Rob Reiner made the kind of movies that became people’s favourite movies.

For all of high school, his 1984 mockumentary This Is Spinal Tap was mine. As a kid who grew up loving rock music and wanted nothing more than to be a music journalist, his comedy about an aging English heavy metal band — played by Christopher Guest, Michael McKean and Harry Shearer, all in top form — going out on an American tour with a documentary crew in tow, checked a lot of boxes for me.

This Is Spinal Tap came out a year before I was born, so I discovered it via my dad, who caught it on TV while channel surfing and summoned me with a “You gotta see this, it’s a classic” even though it was late and I had school the next day.

Lisa Rose / MG
                                From left: Michael McKean, Harry Shearer and Christopher Guest in This Is Spinal Tap

Lisa Rose / MG

From left: Michael McKean, Harry Shearer and Christopher Guest in This Is Spinal Tap

But education comes in many forms, and This Is Spinal Tap is a masterclass in comedy.

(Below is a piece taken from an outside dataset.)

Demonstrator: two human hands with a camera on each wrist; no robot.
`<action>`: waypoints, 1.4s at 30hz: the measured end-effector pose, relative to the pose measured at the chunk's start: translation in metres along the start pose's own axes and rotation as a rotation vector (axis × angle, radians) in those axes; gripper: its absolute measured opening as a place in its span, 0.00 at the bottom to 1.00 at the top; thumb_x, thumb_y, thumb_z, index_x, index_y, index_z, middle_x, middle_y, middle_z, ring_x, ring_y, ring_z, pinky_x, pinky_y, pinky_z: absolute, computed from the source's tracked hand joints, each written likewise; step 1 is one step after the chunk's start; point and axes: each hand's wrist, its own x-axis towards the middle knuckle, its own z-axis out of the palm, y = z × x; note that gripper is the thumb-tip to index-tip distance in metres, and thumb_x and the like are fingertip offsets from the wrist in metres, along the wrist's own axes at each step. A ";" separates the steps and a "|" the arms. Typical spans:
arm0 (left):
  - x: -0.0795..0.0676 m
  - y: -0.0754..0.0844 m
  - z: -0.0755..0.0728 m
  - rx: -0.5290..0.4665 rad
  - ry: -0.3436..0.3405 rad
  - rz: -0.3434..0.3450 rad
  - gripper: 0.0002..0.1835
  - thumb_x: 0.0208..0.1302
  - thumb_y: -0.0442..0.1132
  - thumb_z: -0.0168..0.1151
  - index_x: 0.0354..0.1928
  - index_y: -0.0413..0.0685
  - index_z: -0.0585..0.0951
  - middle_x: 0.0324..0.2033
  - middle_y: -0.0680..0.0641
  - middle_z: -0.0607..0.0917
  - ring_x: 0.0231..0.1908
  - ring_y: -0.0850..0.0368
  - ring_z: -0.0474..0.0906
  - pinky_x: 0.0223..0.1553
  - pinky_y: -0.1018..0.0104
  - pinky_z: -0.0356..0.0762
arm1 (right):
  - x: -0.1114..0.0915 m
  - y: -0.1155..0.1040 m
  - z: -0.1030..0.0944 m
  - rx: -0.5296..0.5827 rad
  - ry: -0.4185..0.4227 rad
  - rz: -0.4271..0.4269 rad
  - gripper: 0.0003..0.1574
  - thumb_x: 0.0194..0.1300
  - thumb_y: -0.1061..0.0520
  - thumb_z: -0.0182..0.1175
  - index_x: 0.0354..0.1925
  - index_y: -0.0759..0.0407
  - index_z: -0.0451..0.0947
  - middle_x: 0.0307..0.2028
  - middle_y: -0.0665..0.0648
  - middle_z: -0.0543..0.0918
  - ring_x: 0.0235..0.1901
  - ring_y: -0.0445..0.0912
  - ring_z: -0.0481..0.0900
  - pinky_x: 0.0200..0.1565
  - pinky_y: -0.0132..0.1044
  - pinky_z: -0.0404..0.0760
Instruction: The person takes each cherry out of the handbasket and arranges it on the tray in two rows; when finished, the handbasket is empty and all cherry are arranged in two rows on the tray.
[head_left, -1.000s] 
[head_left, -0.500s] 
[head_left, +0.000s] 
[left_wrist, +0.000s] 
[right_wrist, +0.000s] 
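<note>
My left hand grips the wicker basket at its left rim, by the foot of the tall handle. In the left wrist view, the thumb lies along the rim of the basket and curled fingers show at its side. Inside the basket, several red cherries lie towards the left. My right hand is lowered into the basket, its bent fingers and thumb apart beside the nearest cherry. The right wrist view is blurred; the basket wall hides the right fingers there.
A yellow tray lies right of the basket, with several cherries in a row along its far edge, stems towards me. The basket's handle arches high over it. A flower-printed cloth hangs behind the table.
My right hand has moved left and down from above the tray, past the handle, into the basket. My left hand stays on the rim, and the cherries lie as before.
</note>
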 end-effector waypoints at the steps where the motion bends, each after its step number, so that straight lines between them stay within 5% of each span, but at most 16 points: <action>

It was Reiner’s feature directorial debut, kicking off an improbable run of films in the ’80s and early ’90s. Between 1985 and 1992, he directed The Sure Thing, Stand By Me, The Princess Bride, When Harry Met Sally, Misery and A Few Good Men. Each one is not only a classic but a high-water mark of their respective genres, since Reiner was not just a comedy guy. He made thrillers and fantasies and coming-of-age tales and rom-coms.

He was a filmmaker, but he was also a storyteller.

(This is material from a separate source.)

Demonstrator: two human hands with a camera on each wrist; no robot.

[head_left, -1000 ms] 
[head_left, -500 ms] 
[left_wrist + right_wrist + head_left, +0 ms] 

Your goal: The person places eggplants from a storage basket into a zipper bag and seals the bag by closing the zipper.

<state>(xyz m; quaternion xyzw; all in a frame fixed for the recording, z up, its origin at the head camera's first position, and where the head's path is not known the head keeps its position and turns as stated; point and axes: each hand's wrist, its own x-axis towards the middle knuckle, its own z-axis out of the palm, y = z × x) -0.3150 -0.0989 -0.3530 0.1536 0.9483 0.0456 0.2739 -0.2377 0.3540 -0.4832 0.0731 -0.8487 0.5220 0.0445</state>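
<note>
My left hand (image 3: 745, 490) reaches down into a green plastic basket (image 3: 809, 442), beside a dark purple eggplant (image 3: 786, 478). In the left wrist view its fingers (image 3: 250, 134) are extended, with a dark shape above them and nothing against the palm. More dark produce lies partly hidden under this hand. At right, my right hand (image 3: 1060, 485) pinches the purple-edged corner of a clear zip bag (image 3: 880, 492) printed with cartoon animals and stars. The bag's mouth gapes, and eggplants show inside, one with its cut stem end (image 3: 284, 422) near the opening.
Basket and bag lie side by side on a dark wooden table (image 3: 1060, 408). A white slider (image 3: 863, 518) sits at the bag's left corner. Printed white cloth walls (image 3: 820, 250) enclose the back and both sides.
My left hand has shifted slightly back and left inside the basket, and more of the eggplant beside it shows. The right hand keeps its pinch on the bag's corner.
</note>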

Reiner and his wife, the photographer Michele Singer Reiner, were killed in their home last weekend. Their son, Nick, has been charged with murder.

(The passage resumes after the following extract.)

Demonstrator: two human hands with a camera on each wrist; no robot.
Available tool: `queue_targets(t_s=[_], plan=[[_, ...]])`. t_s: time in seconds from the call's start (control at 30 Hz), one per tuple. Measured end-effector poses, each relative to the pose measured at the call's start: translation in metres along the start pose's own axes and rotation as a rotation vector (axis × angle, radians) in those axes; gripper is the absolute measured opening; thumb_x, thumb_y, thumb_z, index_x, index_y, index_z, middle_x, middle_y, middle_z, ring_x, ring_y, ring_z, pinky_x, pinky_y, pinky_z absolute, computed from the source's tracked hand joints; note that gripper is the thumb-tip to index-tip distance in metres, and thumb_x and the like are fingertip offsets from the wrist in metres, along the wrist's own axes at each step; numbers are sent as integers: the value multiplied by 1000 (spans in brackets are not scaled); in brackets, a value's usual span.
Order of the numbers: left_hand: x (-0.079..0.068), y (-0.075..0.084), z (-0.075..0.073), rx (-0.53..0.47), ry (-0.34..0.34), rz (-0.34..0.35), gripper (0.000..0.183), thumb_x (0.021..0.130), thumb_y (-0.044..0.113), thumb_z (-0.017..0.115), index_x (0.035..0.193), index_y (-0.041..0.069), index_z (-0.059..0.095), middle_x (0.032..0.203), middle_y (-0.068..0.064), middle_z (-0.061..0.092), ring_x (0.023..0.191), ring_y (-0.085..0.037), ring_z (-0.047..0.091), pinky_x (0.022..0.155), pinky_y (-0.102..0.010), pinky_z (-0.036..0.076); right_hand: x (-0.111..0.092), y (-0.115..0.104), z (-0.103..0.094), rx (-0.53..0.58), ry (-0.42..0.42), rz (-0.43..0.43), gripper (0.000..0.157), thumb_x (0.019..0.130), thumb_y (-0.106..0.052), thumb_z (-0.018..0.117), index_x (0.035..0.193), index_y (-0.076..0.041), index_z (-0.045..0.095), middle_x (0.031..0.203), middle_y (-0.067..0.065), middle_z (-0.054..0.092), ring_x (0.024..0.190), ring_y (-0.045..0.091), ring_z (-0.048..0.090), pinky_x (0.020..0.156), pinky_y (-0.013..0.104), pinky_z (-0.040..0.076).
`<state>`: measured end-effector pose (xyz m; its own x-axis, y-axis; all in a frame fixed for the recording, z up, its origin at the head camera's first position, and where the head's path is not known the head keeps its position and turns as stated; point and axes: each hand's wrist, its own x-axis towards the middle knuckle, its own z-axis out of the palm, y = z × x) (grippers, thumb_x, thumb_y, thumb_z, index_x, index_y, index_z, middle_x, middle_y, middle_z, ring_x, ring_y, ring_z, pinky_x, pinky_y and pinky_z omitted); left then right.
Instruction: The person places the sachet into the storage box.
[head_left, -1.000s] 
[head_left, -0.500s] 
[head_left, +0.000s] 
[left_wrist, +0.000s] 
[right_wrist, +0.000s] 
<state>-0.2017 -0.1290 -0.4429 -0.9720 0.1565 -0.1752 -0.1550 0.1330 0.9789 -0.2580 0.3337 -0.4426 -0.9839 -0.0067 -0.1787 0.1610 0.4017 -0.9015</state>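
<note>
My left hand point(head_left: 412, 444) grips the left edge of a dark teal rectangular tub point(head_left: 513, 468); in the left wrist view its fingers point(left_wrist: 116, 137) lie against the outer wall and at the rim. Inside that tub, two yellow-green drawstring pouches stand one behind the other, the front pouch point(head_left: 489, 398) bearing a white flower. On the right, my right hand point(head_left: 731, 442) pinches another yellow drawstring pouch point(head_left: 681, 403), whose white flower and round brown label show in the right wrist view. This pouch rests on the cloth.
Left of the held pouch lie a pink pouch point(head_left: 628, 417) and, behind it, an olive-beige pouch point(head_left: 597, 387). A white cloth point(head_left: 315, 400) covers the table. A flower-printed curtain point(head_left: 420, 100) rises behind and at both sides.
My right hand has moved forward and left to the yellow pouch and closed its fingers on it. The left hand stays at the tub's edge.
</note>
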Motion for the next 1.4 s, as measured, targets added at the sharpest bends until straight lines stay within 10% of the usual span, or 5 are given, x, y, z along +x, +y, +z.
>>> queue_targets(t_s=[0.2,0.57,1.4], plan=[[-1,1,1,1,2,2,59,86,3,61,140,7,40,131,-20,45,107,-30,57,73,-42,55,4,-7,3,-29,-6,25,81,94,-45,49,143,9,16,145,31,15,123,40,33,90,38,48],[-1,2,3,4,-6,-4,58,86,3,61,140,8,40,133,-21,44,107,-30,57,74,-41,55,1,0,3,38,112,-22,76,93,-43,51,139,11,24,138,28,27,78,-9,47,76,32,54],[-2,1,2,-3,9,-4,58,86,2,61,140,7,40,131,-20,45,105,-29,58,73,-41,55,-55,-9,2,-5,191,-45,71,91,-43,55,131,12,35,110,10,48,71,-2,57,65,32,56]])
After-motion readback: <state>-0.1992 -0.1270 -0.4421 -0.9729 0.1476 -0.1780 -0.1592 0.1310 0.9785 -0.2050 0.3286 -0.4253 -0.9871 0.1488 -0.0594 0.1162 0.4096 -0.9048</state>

It’s an unthinkable tragedy, a violent end. Tributes have been pouring in, about his genius as a director and writer, about his generosity and kindness as a person. About his activism work offscreen, fighting for marriage equality and childhood development programs in his home state of California.

He was a romantic, too. In 2024, he told CNN that Harry (Billy Crystal) and Sally (Meg Ryan) didn’t originally wind up together at the end of When Harry Met Sally. “I met my wife Michele, who I’ve been married to now for 35 years,” he said. “I met her while we were making the film, and I changed the ending.”

Reiner gave us the gift of enduring art, movies that are watched over and over again and passed along to others with that same endorsement my dad gave me: “You gotta see this, it’s a classic.”

In that way, he also gave us community. You could find your people by reciting lines from any one of his eminently quotable films; being a broad-appeal director who refused to hemmed in by genre and style means he gave us that many more sites of connection.

Rob Reiner made movies to bond over.

One of my favourite things on this earth is watching my dad laugh. He laughs like I do when he really gets going — just a soundless wheeze, maybe tears like the laugh-cry emoji come to life. It’s a laugh that makes other people laugh.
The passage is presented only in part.